The embodiment provides engineering machinery, which comprises an engine, a driving motor and an electric control assembly, wherein the engine is provided with an air inlet and a cooling circulating pipe. Referring to fig. 1, the present embodiment further provides a radiator assembly, where the radiator assembly includes a main board 1, and a coolant heat dissipation mechanism 2, an intercooler 3, a motor heat dissipation mechanism 4, and an electronic control component heat dissipation mechanism 5 disposed on the main board 1, where the coolant heat dissipation mechanism 2 includes a coolant cooling tank 21 and a first heat dissipation member 22, the coolant cooling tank 21 is disposed on the main board 1, a coolant cooling cavity is disposed in the coolant cooling tank 21, a coolant inlet 211 and a coolant outlet 212 that are communicated with the coolant cooling cavity are disposed on the coolant cooling tank 21, and the first heat dissipation member 22 is used for dissipating heat of coolant in the coolant cooling cavity; the charge air cooler 3 comprises a housing 31 and a heat exchange core (not shown),

the shell 31 is arranged on the main board 1, a gas cooling cavity is arranged in the shell 31, an air inlet pipe 311 and an air outlet pipe 312 which are communicated with the gas cooling cavity are arranged on the shell 31, and the heat exchange core is arranged in the gas cooling cavity and used for radiating the gas in the gas cooling cavity; the motor heat dissipation mechanism 4 is arranged on the main board 1 and is used for dissipating heat of a driving motor of the engineering machinery; the electric control component heat dissipation mechanism 5 is arranged on the main board 1 and is used for dissipating heat of an electric control component of the engineering machinery.

In this embodiment, the cooling liquid inlet 211 and the cooling liquid outlet 212 are both connected to the cooling liquid circulation pipe, the air outlet pipe 312 of the intercooler 3 is connected to the air inlet of the engine, the motor heat dissipation mechanism 4 is correspondingly arranged with the driving motor, and the electric control component heat dissipation mechanism 5 is correspondingly arranged with the electric control component.

The cooling liquid heat dissipation mechanism 2, the intercooler 3, the motor heat dissipation mechanism 4 and the electric control assembly heat dissipation mechanism 5 are all integrally arranged on the main board 1. When the cooling device is applied to engineering machinery, the cooling liquid inlet 211 and the cooling liquid outlet 212 are both communicated with a cooling liquid circulation pipe of an engine, an air inlet of the engine is communicated with an air outlet pipe 312 of the intercooler 3, cooling liquid which circularly flows in the cooling liquid circulation pipe can enter a cooling liquid cooling cavity from the cooling liquid inlet 211, cooling liquid in the cooling liquid cooling cavity can be effectively radiated under the action of the first radiating piece 22, external gas conveyed to the engine can enter the gas cooling cavity from an air inlet pipe 311 of the intercooler 3, and the gas in the gas cooling cavity is radiated through a heat exchange core; the motor heat dissipation mechanism 4 is arranged corresponding to the driving motor and can dissipate heat of the driving motor; the electric control assembly radiating mechanism 5 is arranged corresponding to the electric control assembly and can radiate heat of the electric control assembly. The radiator assembly has the advantages of simple structure, strong function integration and good radiating effect when being applied to engineering machinery.

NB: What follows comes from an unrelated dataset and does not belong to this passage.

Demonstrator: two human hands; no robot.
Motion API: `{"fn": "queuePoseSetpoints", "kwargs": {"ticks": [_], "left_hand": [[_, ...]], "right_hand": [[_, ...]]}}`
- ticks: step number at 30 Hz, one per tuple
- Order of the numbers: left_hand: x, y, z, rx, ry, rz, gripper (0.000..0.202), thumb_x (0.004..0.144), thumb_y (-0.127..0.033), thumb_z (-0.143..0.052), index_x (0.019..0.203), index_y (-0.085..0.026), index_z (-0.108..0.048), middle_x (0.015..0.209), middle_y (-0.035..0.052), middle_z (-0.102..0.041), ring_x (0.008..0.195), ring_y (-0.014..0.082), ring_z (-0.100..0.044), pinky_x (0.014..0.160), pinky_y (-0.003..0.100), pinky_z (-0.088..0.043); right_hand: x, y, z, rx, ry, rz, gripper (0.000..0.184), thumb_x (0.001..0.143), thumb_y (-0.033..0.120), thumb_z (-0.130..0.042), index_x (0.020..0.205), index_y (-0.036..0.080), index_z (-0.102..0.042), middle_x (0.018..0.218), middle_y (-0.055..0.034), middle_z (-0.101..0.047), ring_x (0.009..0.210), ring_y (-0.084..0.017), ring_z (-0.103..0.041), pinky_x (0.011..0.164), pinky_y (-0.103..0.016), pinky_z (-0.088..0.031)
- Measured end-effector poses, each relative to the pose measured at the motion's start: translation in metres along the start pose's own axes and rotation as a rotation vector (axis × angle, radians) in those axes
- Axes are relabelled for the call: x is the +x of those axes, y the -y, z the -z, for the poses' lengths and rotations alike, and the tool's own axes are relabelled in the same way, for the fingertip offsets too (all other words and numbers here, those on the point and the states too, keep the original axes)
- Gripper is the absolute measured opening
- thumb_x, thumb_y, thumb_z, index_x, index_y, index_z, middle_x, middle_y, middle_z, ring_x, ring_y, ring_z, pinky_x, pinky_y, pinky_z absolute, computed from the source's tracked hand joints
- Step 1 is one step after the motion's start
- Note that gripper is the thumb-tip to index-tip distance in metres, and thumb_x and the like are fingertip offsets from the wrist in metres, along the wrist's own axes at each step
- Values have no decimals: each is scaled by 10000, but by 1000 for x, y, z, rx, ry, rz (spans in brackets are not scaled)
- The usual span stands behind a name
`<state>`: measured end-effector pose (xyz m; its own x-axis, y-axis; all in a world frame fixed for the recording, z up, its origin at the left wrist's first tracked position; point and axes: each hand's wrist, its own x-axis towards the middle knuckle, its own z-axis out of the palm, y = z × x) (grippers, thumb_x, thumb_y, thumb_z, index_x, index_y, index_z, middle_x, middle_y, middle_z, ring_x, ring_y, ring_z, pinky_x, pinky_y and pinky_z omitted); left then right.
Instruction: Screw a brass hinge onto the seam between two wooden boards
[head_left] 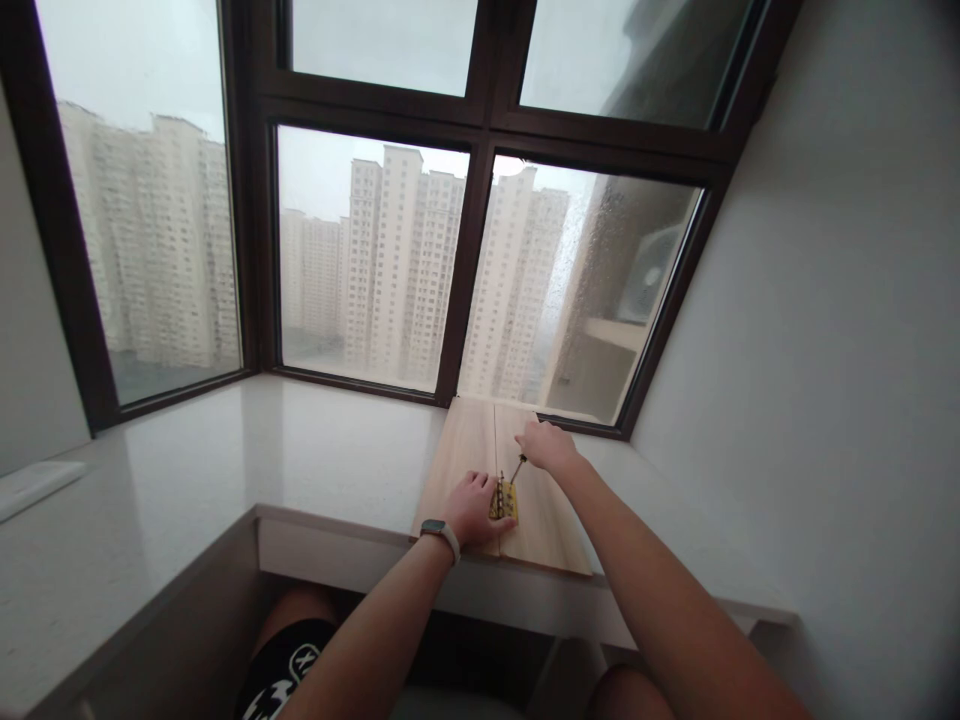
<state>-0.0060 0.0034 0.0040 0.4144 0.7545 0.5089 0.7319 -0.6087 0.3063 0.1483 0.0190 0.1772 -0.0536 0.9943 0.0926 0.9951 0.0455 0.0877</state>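
Note:
Two pale wooden boards (541,530) lie side by side, with a thin seam between them. A brass-coloured hinge (508,502) rests across that seam, its leaves spread flat. My left hand (472,506) holds the hinge against the wood, thumb at the near edge and fingers at the far left. In my closed right hand (550,445) is a screwdriver (517,468), tilted, its shaft reaching down to the hinge's far right part. My fist covers the handle. Whether a screw sits under the tip is too small to tell.
The boards lie on a white windowsill counter (337,460) whose front edge drops away near my knees. Dark window frames (360,113) stand behind, and a white wall (825,350) rises at the right. A flat white object (41,487) lies far left.

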Motion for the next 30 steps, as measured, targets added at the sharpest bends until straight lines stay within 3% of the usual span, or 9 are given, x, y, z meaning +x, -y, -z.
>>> {"fn": "queuePoseSetpoints", "kwargs": {"ticks": [7, 11, 17, 20, 25, 30], "left_hand": [[0, 1, -1, -1, -1, 4, 741, 768, -730, -619, 1300, -224, -525, 1247, 123, -599, 1199, 339, -494, 1038, 449, -386], [0, 1, -1, 0, 7, 3, 749, 770, -728, -621, 1313, -221, -520, 1245, 123, -601, 1197, 338, -496, 1037, 445, -390], [1, 0, -1, 15, 24, 17, 754, 766, -729, -624, 1315, -222, -525, 1262, 126, -594, 1205, 344, -485, 1048, 456, -380], [0, 0, -1, 13, 24, 12, 748, 770, -724, -621, 1314, -219, -525, 1263, 127, -593, 1206, 341, -483, 1048, 452, -378], [0, -1, 0, 10, 14, 6, 739, 770, -720, -627, 1306, -221, -532, 1246, 121, -604, 1193, 337, -498, 1045, 450, -384], [-1, 0, 0, 9, 10, 4, 755, 768, -726, -626, 1323, -226, -522, 1257, 122, -603, 1201, 340, -499, 1046, 458, -386]], "right_hand": [[15, -3, -11, 2, -39, 71, 354, 934, 402, -579, 1222, 196, -586, 1190, -161, -693, 1098, -286, -663, 872, -357, -488], [19, -5, -14, 25, -37, 82, 373, 905, 391, -625, 1206, 173, -590, 1177, -173, -694, 1090, -280, -667, 865, -333, -483], [13, -5, -12, 43, -64, -27, 532, 970, 572, -478, 1212, 125, -634, 1232, -241, -665, 1147, -299, -647, 908, -350, -474], [12, -6, -11, 50, -77, -61, 544, 994, 568, -421, 1191, 122, -663, 1224, -250, -669, 1153, -292, -647, 925, -348, -467], [19, -9, -14, 41, -36, -18, 429, 975, 477, -505, 1181, 134, -661, 1208, -228, -683, 1124, -279, -656, 894, -332, -470], [24, -9, -13, 41, 11, 98, 255, 942, 366, -582, 1136, 211, -643, 1129, -134, -721, 1040, -243, -670, 816, -298, -462]]}}
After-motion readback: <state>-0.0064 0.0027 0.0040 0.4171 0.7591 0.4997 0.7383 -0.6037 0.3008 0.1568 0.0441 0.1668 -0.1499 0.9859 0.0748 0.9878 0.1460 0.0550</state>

Specifically, the motor heat dissipation mechanism 4 includes a first fixing plate 41 and a second heat dissipation member 42 disposed on the first fixing plate 41, the first fixing plate 41 is disposed on the main board 1, and the second heat dissipation member 42 is used for dissipating heat of a driving motor of the engineering machinery; the electric control component heat dissipation mechanism 5 comprises a second fixing plate 51 and a third heat dissipation piece 52 arranged on the second fixing plate 51, the second fixing plate 51 is arranged on the main board 1, and the third heat dissipation piece 52 is used for dissipating heat of an electric control component of the engineering machinery.

In the present embodiment, the housing 31 of the intercooler 3 is fixed to the side of the main board 1 facing away from the coolant heat dissipation mechanism 2. By the arrangement, the intercoolers 3 of the cooling liquid heat dissipation mechanism 2 can be distributed on two sides of the main board 1, and the space of the radiator assembly is rationally arranged.

Specifically, the cooling liquid cooling box 21 is detachably disposed on the main board 1 through the first connecting piece, that is, the cooling liquid cooling mechanism 2 is detachably disposed relative to the main board 1, so that the cooling liquid cooling mechanism 2 is convenient to replace. Optionally, the first connecting piece is a threaded connecting piece, a first connecting hole is formed in the cooling liquid cooling tank 21, and the first connecting piece penetrates through the first connecting hole to be in threaded connection with the main board 1.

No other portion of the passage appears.